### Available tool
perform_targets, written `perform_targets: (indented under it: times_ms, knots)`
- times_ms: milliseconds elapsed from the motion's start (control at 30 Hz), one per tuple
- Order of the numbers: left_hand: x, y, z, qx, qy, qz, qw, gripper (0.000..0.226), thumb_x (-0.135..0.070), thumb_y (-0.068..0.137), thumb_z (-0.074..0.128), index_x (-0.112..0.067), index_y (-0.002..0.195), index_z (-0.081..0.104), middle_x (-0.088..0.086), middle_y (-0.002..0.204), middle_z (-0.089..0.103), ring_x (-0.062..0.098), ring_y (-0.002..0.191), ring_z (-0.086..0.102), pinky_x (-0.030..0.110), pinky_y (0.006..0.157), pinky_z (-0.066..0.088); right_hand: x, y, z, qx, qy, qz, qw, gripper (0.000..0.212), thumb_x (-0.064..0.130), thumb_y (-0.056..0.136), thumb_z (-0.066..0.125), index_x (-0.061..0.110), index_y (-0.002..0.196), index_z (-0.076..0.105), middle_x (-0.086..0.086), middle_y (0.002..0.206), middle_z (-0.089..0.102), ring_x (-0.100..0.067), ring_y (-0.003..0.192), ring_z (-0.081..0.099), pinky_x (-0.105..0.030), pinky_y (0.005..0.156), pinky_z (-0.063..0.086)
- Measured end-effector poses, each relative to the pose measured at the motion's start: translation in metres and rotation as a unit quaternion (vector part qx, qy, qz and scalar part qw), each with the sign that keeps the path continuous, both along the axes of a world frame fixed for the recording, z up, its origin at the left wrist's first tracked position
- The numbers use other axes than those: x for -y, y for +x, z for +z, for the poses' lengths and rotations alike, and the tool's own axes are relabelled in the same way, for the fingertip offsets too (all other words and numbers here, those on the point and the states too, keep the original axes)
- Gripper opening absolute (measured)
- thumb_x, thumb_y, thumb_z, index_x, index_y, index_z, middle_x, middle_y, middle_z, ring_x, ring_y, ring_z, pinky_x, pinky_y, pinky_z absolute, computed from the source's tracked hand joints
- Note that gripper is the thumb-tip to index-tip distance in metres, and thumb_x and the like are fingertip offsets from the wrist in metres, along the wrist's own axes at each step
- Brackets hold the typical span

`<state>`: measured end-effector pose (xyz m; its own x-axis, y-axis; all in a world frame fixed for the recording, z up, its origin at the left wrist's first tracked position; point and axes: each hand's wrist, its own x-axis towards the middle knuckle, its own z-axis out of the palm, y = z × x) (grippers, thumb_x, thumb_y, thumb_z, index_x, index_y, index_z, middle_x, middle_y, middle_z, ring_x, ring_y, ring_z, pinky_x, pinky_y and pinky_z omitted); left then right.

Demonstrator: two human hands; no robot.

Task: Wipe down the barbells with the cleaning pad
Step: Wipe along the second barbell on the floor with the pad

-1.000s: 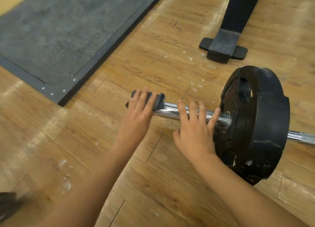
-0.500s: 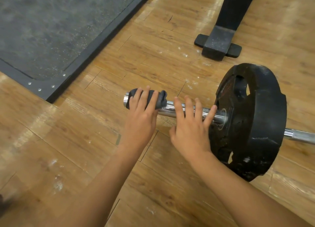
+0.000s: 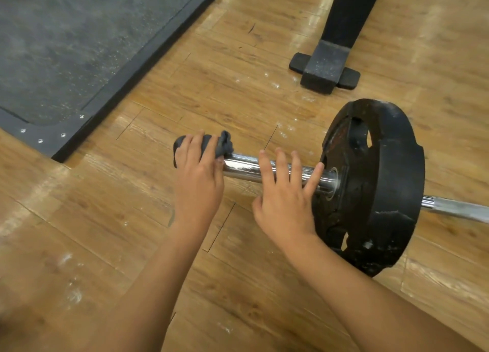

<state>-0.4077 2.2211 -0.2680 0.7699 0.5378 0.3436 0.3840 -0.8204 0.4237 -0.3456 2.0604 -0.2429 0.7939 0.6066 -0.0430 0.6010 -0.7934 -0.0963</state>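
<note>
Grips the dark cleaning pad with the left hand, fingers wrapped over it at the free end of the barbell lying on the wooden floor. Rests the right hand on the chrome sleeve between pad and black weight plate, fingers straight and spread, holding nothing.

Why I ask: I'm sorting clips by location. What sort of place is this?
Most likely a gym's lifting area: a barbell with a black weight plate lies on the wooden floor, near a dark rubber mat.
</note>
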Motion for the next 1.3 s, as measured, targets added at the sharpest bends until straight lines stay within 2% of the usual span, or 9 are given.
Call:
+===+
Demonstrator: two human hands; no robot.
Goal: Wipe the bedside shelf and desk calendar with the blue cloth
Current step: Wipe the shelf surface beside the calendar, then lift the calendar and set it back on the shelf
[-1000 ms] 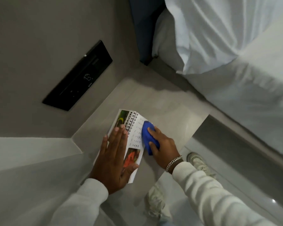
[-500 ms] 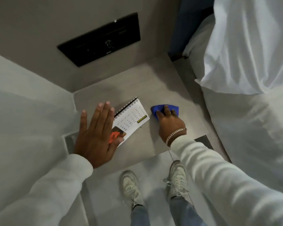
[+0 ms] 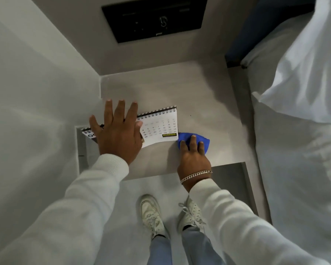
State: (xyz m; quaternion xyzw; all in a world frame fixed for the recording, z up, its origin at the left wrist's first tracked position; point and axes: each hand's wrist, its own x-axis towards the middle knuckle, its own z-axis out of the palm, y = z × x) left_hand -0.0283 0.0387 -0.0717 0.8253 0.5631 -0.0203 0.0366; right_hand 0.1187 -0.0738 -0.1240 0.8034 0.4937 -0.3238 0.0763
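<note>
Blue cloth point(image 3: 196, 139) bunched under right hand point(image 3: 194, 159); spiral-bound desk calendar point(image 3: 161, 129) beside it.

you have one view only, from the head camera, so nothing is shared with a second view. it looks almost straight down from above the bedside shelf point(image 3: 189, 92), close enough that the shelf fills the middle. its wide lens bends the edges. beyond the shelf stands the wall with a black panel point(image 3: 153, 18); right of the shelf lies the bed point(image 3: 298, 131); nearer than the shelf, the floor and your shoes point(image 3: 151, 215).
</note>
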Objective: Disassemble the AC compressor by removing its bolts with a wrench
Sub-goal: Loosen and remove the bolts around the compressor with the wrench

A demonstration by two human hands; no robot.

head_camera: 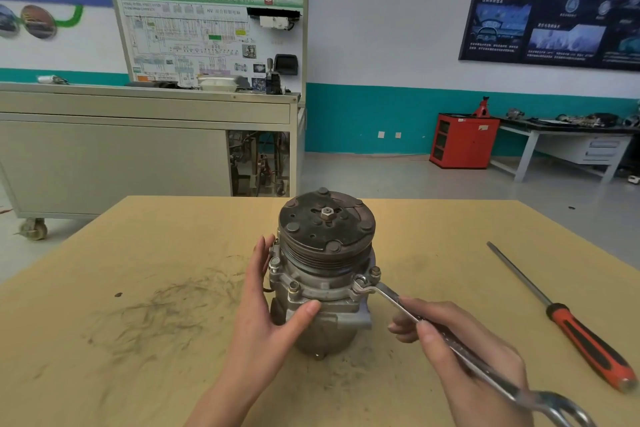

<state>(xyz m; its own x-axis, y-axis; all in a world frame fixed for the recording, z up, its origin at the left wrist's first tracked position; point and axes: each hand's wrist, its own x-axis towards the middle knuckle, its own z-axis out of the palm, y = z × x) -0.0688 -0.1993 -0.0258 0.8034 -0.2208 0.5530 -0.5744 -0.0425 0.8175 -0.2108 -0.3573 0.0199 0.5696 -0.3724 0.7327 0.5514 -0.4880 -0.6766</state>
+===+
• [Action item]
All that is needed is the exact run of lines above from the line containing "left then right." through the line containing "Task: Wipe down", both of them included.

• [Exercise answer]
`<state>`: measured end-effector pose (xyz m; its own x-axis, y-axis; all in a world frame fixed for the recording, z up, its origin at the left wrist's first tracked position; point and axes: each hand's wrist, its own x-axis towards the middle knuckle, its own z-axis out of the palm, y = z × x) (grippers, thumb_x, thumb_y, thumb_z, index_x, index_y, index_z, middle_x, middle_y, middle_z, ring_x, ring_y, ring_z, pinky_x, pinky_y and pinky_z omitted); left then right.

Demonstrator: two human hands; no robot.

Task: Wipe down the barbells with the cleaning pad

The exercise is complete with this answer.